Assorted Thoughts About A Trip West

May 20th, 2010 § 0 comments

Sierra Madre

It was a busy weekend in California, spent driving back and forth between Pasadena and Palm Springs. Five days should be enough time to see everyone and do everything planned, but the visit felt rushed and incomplete as visits always do. It’s hard to land in a place and pick up where you left off, so much has changed and happened since I was last there. It’s the seemingly small task of “catching up” that takes too much time and is so important, and the bigger tasks of seeing and doing that get put off.

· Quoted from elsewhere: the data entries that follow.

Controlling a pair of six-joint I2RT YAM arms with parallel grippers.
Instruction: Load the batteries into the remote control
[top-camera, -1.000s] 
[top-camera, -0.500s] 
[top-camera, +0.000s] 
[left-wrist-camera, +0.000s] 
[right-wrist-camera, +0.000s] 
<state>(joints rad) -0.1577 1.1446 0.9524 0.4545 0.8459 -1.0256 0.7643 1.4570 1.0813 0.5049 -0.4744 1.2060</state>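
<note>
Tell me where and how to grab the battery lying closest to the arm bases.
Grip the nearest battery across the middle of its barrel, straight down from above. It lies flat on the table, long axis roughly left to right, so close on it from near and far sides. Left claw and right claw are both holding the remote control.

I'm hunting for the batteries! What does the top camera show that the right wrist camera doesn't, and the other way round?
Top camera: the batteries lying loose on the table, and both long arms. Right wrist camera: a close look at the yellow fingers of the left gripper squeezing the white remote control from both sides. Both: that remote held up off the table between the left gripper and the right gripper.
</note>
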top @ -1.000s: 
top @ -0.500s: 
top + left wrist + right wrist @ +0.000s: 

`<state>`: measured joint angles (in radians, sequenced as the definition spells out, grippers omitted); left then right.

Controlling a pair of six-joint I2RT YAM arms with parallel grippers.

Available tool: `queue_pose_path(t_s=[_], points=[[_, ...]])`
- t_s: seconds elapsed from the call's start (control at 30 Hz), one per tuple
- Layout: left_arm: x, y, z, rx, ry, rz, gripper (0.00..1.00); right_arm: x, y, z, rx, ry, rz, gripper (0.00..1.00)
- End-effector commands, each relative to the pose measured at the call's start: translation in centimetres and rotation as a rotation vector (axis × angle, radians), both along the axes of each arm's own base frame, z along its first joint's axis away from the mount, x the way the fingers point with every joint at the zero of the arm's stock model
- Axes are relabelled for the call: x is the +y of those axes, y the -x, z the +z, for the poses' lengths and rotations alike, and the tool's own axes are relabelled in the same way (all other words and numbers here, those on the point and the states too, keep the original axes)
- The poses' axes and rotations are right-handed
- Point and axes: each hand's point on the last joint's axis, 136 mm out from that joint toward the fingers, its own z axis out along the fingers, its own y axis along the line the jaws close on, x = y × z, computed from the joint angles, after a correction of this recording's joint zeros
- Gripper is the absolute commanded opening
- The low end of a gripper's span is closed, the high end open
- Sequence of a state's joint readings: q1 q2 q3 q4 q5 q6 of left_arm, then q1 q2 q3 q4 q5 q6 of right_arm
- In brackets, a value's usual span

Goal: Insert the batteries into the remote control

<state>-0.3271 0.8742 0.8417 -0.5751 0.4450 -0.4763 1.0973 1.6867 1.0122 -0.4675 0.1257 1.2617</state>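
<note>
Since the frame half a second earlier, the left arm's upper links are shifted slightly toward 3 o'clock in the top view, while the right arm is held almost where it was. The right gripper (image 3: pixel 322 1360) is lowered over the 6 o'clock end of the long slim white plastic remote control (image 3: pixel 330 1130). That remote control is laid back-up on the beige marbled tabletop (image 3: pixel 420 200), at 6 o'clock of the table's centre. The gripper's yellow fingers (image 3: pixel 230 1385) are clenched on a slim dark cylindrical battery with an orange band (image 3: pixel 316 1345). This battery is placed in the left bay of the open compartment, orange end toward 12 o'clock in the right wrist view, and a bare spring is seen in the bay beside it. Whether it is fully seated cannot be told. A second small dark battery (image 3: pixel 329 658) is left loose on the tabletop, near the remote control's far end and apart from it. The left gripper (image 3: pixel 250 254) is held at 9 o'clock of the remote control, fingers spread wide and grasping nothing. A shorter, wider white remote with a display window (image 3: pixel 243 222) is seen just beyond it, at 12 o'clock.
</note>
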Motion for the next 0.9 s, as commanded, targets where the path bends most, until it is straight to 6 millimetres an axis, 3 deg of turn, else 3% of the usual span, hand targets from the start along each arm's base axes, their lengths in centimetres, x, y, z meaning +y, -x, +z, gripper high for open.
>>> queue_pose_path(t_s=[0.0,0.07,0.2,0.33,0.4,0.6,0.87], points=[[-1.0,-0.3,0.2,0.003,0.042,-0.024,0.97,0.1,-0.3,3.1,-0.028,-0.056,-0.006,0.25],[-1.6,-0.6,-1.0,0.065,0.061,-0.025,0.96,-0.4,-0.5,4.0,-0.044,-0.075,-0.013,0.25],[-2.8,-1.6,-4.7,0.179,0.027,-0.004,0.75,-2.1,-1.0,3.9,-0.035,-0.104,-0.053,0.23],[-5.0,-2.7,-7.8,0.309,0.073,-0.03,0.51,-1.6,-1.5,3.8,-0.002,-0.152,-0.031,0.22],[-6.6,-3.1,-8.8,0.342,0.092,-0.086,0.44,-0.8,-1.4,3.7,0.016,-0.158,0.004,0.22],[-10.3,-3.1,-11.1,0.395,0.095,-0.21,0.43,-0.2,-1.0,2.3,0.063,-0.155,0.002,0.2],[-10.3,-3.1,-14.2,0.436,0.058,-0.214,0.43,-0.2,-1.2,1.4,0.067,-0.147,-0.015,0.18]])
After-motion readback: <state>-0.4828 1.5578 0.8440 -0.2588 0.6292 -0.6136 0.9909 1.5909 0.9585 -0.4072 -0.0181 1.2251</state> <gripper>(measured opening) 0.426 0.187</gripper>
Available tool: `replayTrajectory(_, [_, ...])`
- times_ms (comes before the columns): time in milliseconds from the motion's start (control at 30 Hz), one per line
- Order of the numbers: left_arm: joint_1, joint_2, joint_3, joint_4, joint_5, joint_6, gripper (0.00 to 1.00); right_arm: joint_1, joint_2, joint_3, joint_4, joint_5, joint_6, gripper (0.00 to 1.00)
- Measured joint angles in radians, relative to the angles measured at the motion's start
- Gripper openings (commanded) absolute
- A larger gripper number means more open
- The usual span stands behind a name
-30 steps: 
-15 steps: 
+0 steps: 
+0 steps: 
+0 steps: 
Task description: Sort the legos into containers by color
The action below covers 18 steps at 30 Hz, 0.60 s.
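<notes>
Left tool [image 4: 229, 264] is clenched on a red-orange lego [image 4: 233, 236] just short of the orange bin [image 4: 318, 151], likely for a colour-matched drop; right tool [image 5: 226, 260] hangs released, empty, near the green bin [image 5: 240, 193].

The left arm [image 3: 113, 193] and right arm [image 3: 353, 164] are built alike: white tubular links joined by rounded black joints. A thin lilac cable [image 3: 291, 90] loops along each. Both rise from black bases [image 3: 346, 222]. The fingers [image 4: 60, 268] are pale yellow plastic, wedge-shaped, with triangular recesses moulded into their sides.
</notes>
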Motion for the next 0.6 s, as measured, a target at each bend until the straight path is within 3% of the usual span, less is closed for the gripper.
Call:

Arriving, a childhood friend retrieved me at LAX. Last time I saw her I was a bridesmaid in her wedding, this time she brought her two-year-old and the baby girl on the way. As much as I wish I lived near my oldest and best friends, I can’t imagine going home and having them be elsewhere. It is odd enough that my brother is no longer there. I think of certain people as belonging to certain places as strongly as I know those places themselves. It always surprises me that while I have lived most of my adult life away from the people I know best, they still understand me the most. Sharing a past seems to a lay the groundwork of trust that carries us through the unexpected twists and turns of our more adult lives.

Stella

Living at the foot of Mt. Wilson in Sierra Madre, Dad and I went hiking on a hot Friday morning, trekking 1.5 miles to First Water, the river that runs through the mountains, a short hike for him and an exhausting hike for me. I might be in good shape for urban walking, since I do so much of that, but I was sadly out of shape for climbing hillsides. While First Water was well worth the dusty, sweaty hike up, the landscape and vegetation alone was worth the effort. Nothing smells quite like native plants, wildflowers, dust, and rocks all baked together in the sunlight. I miss the produce of the west coast, and Dad’s farmer’s market avocados and strawberries followed me back and forth from his house to the desert, where Mom and I had pink smoothes all weekend whenever the desert heat felt too unreasonable.

First Water CA

Palm Springs never changes too much: it’s always hot, dry, and very much a desert resort town. No matter how much it actually changes, it still feels like the same city I used to visit as a child and teenager. I love the looming mountains, the wind turbines, the bizarre elderly people, and the thrift stores. It’s a great place to photograph, full of celebrity houses, movie people, and iconic hotels, and lends itself well to my Polaroid series of ironic places and histories. It’s a sad place for me, however, tinged with memories that are uncomfortable. I have made my peace, but the reminders are always painful. Sitting out under the night sky, warmth still rising from the pavement, looking at the stars on a happy night of wine and tacos, I missed Jon.

Palm Springs CA

I have a good feeling about turning twenty-six. Twenty-five was a good year in some twisted sense of the word, a hard year full of changes and tough decisions. The twenties, I have decided, are much like the teens, where you are still growing, changing, and learning to live with who you are. If this levels out it certainly is not in your twenties. It was a mellow birthday, falling on an overcast Sunday that we spent at LACMA seeing the Robin Rhode show, whimsical and evocative enough to charm even Mom. The Broad was showcasing a new, or recently installed, part of the collection featuring a large exhibition of Joseph Beuys work: always interesting if a bit puzzling. We ate delicious Mexico City Mexican food at the Gardens of Taxco in west Hollywood, and I finished off the night with a strange encounter with John Steppling, and a fantastic bar chat and Old Town stroll with another old friend.

Berlin Wall

Flying home from California always reminds me of the first time I flew to Europe. I was on my way to Germany with my class, seated next to a young German girl who had been an exchange high school student for the past year. She was flying home and she cried the whole way. She kept looking at a card from her classmates, rereading their notes and well wishes, and stopped crying only to eat. Watching her meet her family in the Munich airport, I could never figure out if she had been crying because she was leaving her friends or because she was going home. I think both.